Resilience. Workflows may fail for various reasons, e.g., wrong device states, conflicts with other workflows, failure of manual steps (such as maintenance in the field), etc. Partially executed workflows should be undone according to the specific order of each counter-operation, which is not as simple as reverse-order rollback.
Our second generation system, Netgram++, provides systematic reliability guardrails with these considerations. Our core idea is leveraging the fact that most industry-grade net- work management systems already separate logical network representations from the physical networks. The logical network data is stored in a source-of-truth database, such as FBNet at Meta and Malt at Google. All network management tasks require read and write to the network data in some form. Thus, we can abstract the network management workflows as changes to the network data and apply various database techniques to implement customized features tackling each reliability requirement. For safety, we propose a programming model with the network object abstraction and a set of APIs. A Netgram++ program constructs network objects by scoping a number of devices, and all operations to them are through the APIs. From the programming model, the runtime system can automatically generate queries to FBNet, enforce constraints on the network, monitor task progress, and handle failures. For consistency, we build an object tree from network objects based on their dependencies and apply multi-granularity locking on the object tree to enable workflow-level transactions. For efficiency, we perform hierarchical lock scheduling on the object tree to maximize task parallelization and minimize execution time. For resilience, we identify limitations of reverse-order rollbacks and devise rollback plans with pattern matching on semantics of management operations.

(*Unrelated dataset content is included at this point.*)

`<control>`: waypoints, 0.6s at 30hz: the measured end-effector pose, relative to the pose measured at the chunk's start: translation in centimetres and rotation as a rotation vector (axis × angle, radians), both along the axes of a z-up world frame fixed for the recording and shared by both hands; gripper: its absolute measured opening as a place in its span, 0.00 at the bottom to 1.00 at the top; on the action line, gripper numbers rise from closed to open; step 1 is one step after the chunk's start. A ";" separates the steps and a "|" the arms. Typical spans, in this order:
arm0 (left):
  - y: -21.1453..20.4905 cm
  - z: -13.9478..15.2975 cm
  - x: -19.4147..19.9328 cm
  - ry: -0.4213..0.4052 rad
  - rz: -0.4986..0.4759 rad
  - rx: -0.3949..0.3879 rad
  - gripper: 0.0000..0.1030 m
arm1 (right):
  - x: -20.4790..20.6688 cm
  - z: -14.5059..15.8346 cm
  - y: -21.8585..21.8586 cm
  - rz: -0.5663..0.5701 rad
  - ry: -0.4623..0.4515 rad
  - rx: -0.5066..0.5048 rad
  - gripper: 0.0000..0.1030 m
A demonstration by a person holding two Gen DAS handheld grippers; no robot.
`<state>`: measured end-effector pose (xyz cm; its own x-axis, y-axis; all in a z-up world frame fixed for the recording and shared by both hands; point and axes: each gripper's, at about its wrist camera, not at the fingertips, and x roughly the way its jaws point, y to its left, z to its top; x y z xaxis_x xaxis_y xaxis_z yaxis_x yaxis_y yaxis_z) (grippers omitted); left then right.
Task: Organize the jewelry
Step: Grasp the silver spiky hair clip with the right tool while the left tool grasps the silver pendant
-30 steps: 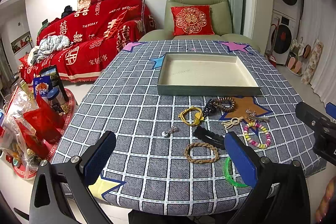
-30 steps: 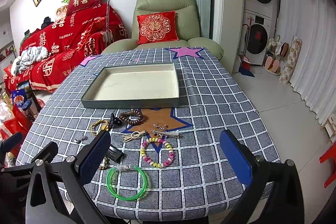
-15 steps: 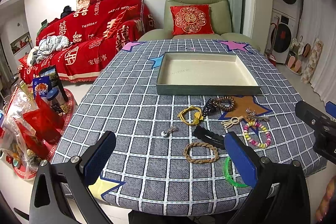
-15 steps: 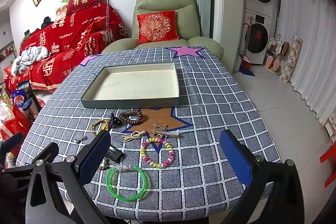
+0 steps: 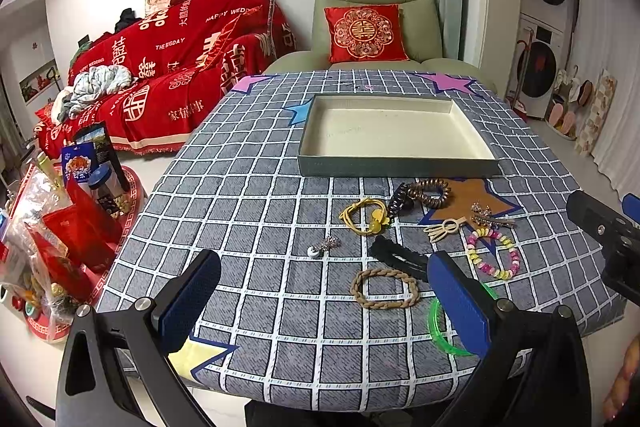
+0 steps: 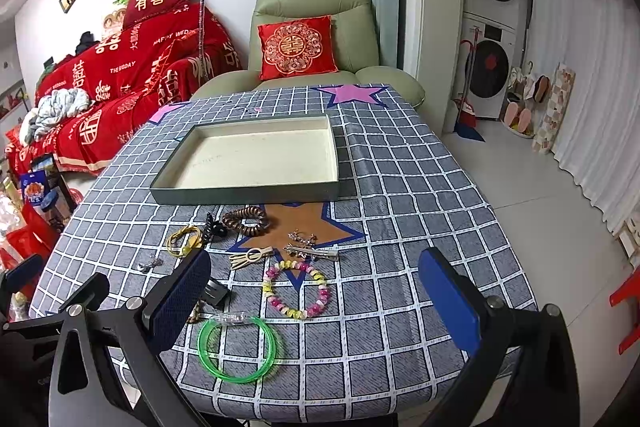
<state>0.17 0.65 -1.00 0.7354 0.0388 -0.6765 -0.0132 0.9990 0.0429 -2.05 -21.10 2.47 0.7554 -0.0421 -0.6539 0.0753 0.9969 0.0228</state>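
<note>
Both claws hung above the near edge of the desk [image 5: 248,195], each spread wide and holding nothing: the left claw [image 5: 324,301] near the braided tan ring [image 5: 385,289], the right claw [image 6: 316,301] over the pastel bead bracelet [image 6: 298,289] and the green bangle [image 6: 237,349]. The jewelry lay scattered on the checked cloth between the claws and the shallow tray [image 6: 244,193], which stood farther back with a bare cream floor. A brown coil hair tie [image 6: 245,219], a yellow cord [image 5: 362,215], a black clip [image 5: 398,258] and a silver barrette [image 6: 311,254] lay just before the tray.
</note>
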 end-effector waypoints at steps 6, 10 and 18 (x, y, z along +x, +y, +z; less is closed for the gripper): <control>0.7 -1.2 0.8 0.046 0.003 -0.009 1.00 | 0.6 -1.2 -0.5 -0.006 0.025 0.000 1.00; 1.7 -2.7 1.9 0.099 0.003 -0.035 1.00 | 1.2 -2.2 -1.6 -0.014 0.065 0.008 1.00; 3.0 -5.1 4.9 0.183 -0.023 -0.090 1.00 | 3.4 -4.8 -4.4 -0.034 0.177 0.041 1.00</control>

Our contributions in this project are as follows. (1) We are the first to share experience of a production-grade network workflow management system and present comprehensive workflow measurements that can be used for future research in this area. (2) We demonstrate how database techniques can be customized to workflow systems to enhance reliability, and give detailed explanation of an example design with a programming model and runtime system for locking, scheduling, and failure handling. (3) We conduct extensive evaluation of the improved system with both simulation and production case studies: the programming model reduces LoC of workflow programs by 95.4% to 96.4%, effective locking and scheduling reduces task execution time by 90.1%, and conflicts between multiple workflows are resolved successfully. (4) We offer the first open-sourced task traces and simulator of net-work workflow management systems, which give academic researchers access to first-hand production data and an evaluation tool to study an industrial problem.